14 Temmuz 2019 Pazar

TEK OLMAK

İlk kez yönetici olarak atanma…
Küçük de olsa bir ilçeye müdür atanıyorsunuz, yöneteceğiniz memurlarınız, amirleriniz, diğer kurumlarla iletişim, hak sahipleri, yeni sosyal çevre...İlk defa kendi evinizin olması, ev sorumlulukları, hepsine birden alışmaya çalışmak ve yaşım 30...Tek başınızasınız, bir kadınsınız, bir Allah bir siz, kendinizi korumalısınız, mukayyet olmalısınız da...Gözler üzerinizde; bilginizde, edebinizde, adabınızda, görgünüzde...
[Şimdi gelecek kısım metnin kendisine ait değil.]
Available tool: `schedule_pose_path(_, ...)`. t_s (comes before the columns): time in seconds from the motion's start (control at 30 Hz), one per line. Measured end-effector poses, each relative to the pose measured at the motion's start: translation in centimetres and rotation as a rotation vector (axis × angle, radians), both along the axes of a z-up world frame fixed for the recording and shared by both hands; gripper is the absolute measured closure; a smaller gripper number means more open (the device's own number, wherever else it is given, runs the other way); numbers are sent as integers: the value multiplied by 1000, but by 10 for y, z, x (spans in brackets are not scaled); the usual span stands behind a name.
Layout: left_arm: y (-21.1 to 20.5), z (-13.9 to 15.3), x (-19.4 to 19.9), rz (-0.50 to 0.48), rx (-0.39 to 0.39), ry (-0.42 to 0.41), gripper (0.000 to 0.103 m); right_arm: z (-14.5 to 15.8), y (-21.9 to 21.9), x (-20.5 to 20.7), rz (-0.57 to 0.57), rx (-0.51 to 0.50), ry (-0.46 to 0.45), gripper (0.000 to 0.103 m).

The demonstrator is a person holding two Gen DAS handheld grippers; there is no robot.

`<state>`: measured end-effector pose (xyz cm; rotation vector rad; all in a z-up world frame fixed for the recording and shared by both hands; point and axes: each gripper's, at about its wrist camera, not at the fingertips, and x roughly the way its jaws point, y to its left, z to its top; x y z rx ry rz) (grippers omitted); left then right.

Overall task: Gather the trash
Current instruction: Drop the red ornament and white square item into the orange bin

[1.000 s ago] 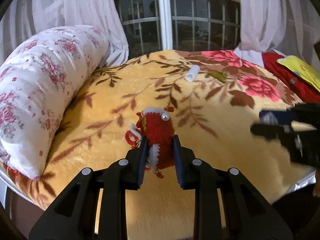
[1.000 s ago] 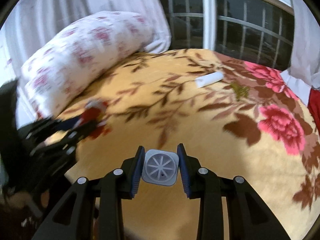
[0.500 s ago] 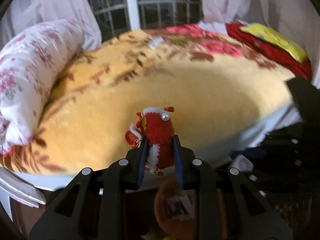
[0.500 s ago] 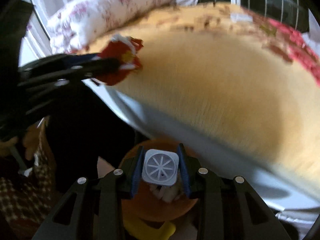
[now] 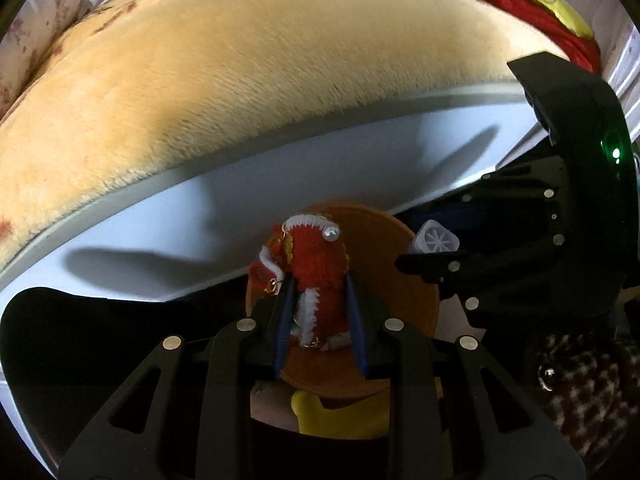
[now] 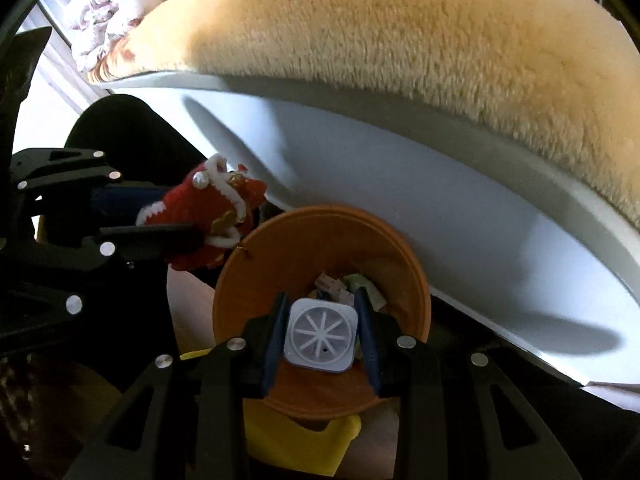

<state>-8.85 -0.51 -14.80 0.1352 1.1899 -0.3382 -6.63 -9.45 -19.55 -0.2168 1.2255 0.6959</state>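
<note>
My left gripper (image 5: 318, 280) is shut on a red knitted toy (image 5: 316, 264) with white trim and a pearl bead, held above the rim of an orange bin (image 5: 412, 280) on the floor beside the bed. The toy also shows in the right wrist view (image 6: 208, 216), at the bin's left rim. My right gripper (image 6: 320, 300) is shut on a small pale square plastic cup (image 6: 320, 334) with a spoked pattern, held over the open orange bin (image 6: 256, 264). Several scraps of trash (image 6: 340, 282) lie inside the bin. The cup also shows in the left wrist view (image 5: 436, 238).
The bed's white side panel (image 6: 440, 208) rises right behind the bin, topped by a fuzzy yellow blanket (image 6: 400, 32). A yellow plastic object (image 6: 304, 440) sits in front of the bin. A floral pillow (image 6: 108, 4) lies at the far left. A checkered cloth (image 5: 580, 392) is at the right.
Both grippers have swung down from over the bed to the orange bin on the floor, each still holding its item. The bin now fills the middle of both views.
</note>
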Motion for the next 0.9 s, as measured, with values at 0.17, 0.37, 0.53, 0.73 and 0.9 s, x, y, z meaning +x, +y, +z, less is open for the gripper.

Müdür olarak ilk görev yaptığım ilçe olan Doğanşar’ın Kaymakamlığına denetim için Müfettiş ve iki aday Kaymakam gelmişti. Müfettiş Bey Tokatlı olunca, benim de Tokatlı olduğumu duyunca tanışmak istemiş.Tanıştık. Gökdere'ye gideceklerdi haftasonu ,kendileriyle Reşadiye'ye kadar birlikte gittik. Babamla tanıştı Müfettiş Bey o arada.
Müfettiş Bey ve ekibi denetimdeyken Doğanşar'da o günlerde lokanta yoktu. Duydum ki doğru dürüst beslenemiyorlarda. Babama " gelebilirsen Müfettiş Beyleri yemeğe çağırayım " dedim. “Gelirim” dedi babamda...Müfettiş bey, iki aday kaymakam ve o gün ki Kaymakamımız evime yemeğe geldiler. Ben servisle uğraşırken babam onlara sofrada ve sohbette eşlik etmiş oldu…
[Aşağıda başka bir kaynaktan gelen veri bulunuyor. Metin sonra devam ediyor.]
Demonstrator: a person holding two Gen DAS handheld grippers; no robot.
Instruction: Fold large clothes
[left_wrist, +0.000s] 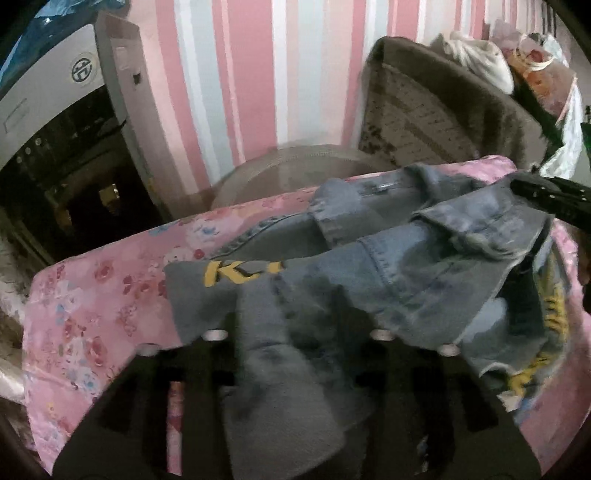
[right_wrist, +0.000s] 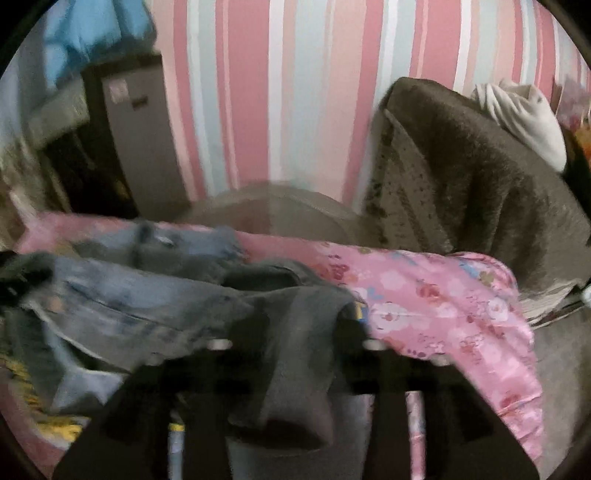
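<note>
A blue denim jacket (left_wrist: 406, 254) with yellow lettering lies crumpled on a pink floral cloth (left_wrist: 96, 295) that covers the work surface. My left gripper (left_wrist: 299, 325) is shut on a fold of the jacket's denim, which drapes down between its fingers. My right gripper (right_wrist: 299, 332) is shut on another dark grey-blue fold of the same jacket (right_wrist: 122, 295). The right gripper also shows as a black shape at the right edge of the left wrist view (left_wrist: 550, 195). The jacket's collar and a metal button (left_wrist: 382, 188) face the far side.
A pink, white and blue striped wall (left_wrist: 236, 74) stands behind. A brown fuzzy blanket (left_wrist: 443, 110) over a chair is at the back right, with white cloth (left_wrist: 476, 59) on top. A white and dark cabinet (left_wrist: 55, 129) is at the left. A round woven basket (left_wrist: 295, 166) sits behind the surface.
</note>
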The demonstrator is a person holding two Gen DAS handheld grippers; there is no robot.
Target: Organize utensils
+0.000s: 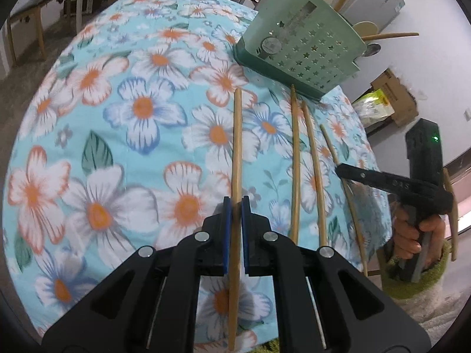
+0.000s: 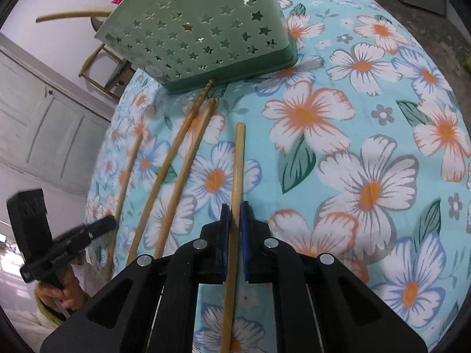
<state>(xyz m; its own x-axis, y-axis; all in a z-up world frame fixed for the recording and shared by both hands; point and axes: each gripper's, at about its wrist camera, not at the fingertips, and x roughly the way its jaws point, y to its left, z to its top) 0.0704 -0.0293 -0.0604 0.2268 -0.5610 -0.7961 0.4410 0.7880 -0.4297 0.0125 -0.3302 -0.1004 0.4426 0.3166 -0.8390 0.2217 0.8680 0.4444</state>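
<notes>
Bamboo is pinched in both pairs of fingers. The left gripper (image 1: 235, 206) is pressed shut on one chopstick (image 1: 237, 147), and the right gripper (image 2: 232, 214) is clamped on a second chopstick (image 2: 239, 161). Each stick runs lengthwise between the pads, its far end pointing ahead over the floral cloth (image 1: 88, 176).

The green star-punched utensil holder (image 1: 309, 50) stands beyond both tips, ahead and to the right of the left fingers and ahead and to the left of the right fingers. Neither hand looks clearly nearer. I judge each stick must be tipped up on end to drop in.

Three loose chopsticks (image 1: 295, 161) lie between the two grippers, roughly parallel to the held ones. Only the left wrist view shows utensils already standing in the holder; the right wrist view shows its stepped rim.
</notes>
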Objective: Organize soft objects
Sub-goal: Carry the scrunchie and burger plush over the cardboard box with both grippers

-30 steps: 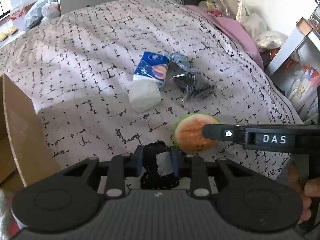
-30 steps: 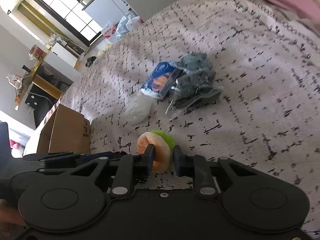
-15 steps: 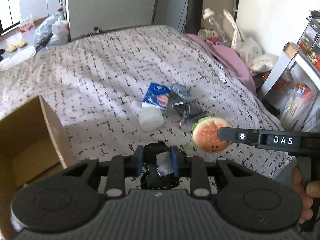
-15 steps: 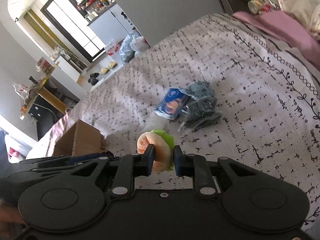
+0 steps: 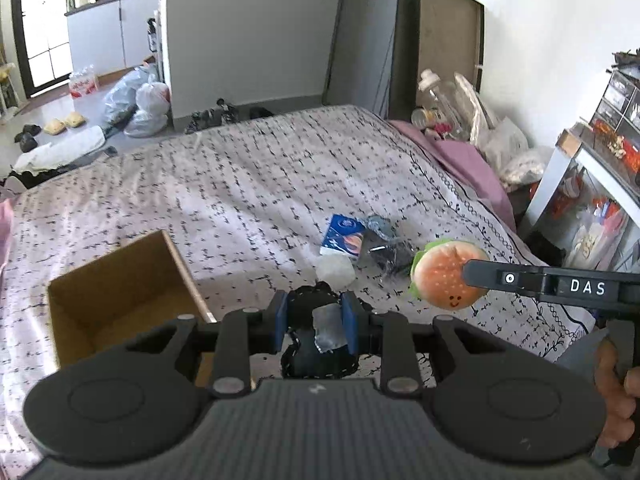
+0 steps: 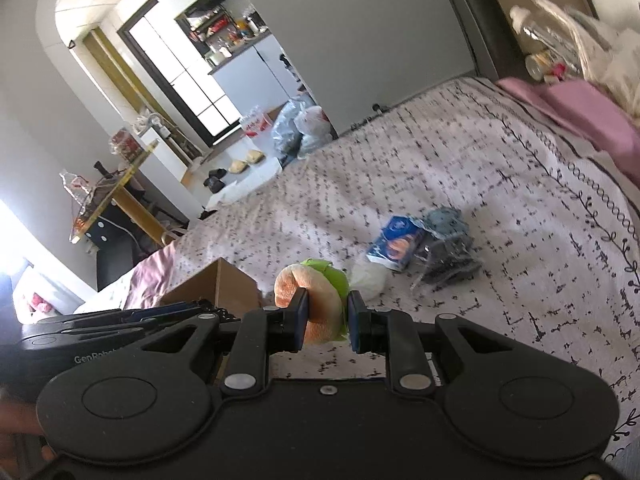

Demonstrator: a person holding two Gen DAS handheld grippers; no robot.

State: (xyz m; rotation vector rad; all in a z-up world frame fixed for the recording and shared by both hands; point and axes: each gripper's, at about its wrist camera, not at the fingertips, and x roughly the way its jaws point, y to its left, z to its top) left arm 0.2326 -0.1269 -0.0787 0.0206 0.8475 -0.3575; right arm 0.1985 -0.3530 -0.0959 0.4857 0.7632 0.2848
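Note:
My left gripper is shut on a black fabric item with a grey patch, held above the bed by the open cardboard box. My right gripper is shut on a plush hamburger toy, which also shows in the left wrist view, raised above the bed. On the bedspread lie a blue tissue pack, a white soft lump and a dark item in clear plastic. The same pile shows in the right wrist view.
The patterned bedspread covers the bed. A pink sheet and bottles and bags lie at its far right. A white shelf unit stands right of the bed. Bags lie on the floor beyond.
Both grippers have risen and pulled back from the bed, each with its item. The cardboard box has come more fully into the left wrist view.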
Sonraki günlerde iki Muhtarımız, Tarım Müdürü ve beni Zara’da kiremitte balık yemeğe davet etti. İnsanların samimi, iyi niyetli davetlerine icabet etmek istiyordum ama tek hanımefendi ben olunca rahat edemeyeceğimi düşünüp çekiniyordum da davetlerden. Muhtarlara “babam da gelebilir mi” diye sordum, “tabi, amcayı çok sevdik o da buyursun” dediler …Babamı aradım hemen, daveti söyledim…Babam benim için ilçeye o kadar git gel yapmıştı ki, “kızım ben gelmeyim, muhtarlar iyi insanlar, Müdür Bey de öyle, sen kendin gidiver. Malmüdürlerisin, seni de sevdiler ondan davet ediyorlar. Ben sana güveniyorum da izin veriyorum da, sen gidilecek yeri de gidilecek insanı da seçebilirsin.Gittiğinde gereken şekilde davranırsın" deyince benim de kendime güvenim ve inancım tazelendi. İçim rahatladı, gerginliğim azaldı ve davete gittim…Çok seviyeli, çok güzel geçen bir zaman aralığı oldu yemek…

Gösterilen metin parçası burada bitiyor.